The next priority is revisiting the power of attorney authorizations given to stockbrokers. The power of attorney should be limited to settlement needs. The process of all off-market activity in the depository ecosystem must directly include the depositories (NSDL and CDSL). They must be responsible for verifying with clients if they have authorized the execution of moving shares off-market, creating pledges, etc. This eliminates the scope of the stockbroker surreptitiously moving shares and executing pledges, as is believed to be the case now.
The two depositories must be more accountable by complying with better regulatory processes. They seem to be completely caught unawares, even in the light of such high-value pledged transactions executed by a prominent broker in their own related-party books. Bankers must also verify ownership of shares while lending to stockbrokers, realty companies, etc. Clear declarations, consent documentation, and categorical demarcation should be mandatory for shares from a third party under pledge. By clearly identifying the pledge, categorizing them and holding different agencies accountable, we can easily avoid a repeat of such issues. It is important for the RBI and Sebi to act in tandem on this issue.

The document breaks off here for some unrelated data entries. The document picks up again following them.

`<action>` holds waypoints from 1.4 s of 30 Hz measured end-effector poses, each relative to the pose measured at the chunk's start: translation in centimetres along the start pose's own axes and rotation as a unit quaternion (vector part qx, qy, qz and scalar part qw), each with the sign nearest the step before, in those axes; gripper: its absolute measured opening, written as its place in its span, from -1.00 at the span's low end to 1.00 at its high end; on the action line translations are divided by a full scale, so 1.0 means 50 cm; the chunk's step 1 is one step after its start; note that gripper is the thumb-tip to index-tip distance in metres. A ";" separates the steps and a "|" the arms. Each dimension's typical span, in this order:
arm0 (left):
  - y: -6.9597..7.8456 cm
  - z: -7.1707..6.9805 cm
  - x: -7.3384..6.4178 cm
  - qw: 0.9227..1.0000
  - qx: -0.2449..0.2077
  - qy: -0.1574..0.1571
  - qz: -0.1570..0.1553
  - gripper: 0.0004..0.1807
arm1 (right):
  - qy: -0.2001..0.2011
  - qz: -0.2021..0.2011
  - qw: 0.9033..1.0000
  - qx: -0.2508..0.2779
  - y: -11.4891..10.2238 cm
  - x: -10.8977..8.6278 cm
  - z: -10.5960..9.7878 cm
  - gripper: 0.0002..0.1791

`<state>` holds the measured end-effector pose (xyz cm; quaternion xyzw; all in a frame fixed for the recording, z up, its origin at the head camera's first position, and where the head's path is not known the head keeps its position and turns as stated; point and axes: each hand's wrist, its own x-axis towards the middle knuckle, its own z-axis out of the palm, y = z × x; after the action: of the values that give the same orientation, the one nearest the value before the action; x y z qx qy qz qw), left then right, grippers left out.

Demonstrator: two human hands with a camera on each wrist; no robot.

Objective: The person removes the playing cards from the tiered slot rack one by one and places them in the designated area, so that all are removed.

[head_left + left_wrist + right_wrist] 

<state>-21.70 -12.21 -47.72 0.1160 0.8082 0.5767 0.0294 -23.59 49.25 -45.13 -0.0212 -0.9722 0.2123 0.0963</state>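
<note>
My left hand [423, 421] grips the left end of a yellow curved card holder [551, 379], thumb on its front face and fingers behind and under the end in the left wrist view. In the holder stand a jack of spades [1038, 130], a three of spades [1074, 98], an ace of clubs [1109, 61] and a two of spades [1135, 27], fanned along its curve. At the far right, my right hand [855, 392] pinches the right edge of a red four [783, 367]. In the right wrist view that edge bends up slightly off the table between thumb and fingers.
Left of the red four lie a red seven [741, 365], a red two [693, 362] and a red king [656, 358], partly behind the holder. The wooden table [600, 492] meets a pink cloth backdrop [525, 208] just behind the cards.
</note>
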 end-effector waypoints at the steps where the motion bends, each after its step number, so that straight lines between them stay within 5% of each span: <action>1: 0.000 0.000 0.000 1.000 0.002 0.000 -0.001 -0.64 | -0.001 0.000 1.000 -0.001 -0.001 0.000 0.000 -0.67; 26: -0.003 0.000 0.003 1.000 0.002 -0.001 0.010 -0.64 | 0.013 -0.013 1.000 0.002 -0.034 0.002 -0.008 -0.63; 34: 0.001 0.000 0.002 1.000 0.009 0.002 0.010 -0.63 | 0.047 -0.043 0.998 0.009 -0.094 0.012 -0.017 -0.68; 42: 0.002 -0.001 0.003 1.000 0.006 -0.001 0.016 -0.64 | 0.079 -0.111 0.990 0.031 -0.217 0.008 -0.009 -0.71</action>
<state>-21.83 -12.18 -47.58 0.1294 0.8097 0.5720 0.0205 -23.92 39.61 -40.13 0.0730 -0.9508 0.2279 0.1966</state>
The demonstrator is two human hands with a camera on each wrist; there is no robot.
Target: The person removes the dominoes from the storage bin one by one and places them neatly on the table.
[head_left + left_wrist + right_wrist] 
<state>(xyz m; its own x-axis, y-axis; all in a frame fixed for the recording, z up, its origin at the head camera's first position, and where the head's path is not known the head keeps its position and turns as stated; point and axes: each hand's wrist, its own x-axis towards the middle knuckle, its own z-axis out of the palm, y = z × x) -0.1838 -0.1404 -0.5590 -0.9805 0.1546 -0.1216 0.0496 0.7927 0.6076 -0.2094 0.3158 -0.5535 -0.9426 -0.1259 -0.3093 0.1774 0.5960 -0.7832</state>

At one level, one definitely empathizes with regulation. Despite doing so much and constantly working for incremental measures in investor protection, it still faces fiduciary failures regularly and finds itself questioned. The only deterrent against such repetitive crises is to create stronger deterrents, tighten all processes, reduce powers of intermediaries, disintermediate payment systems, and allow clearing corporations to directly empower investors. It may also be time to create a new category of cost-efficient, stand-alone retail custodial service, which will help investors willing to pay a small sum for better security and ease of transaction management. For the investor’s sake, we must decisively fix the fiduciary systems.
Shyam Sekhar is chief ideator and founder, iThought.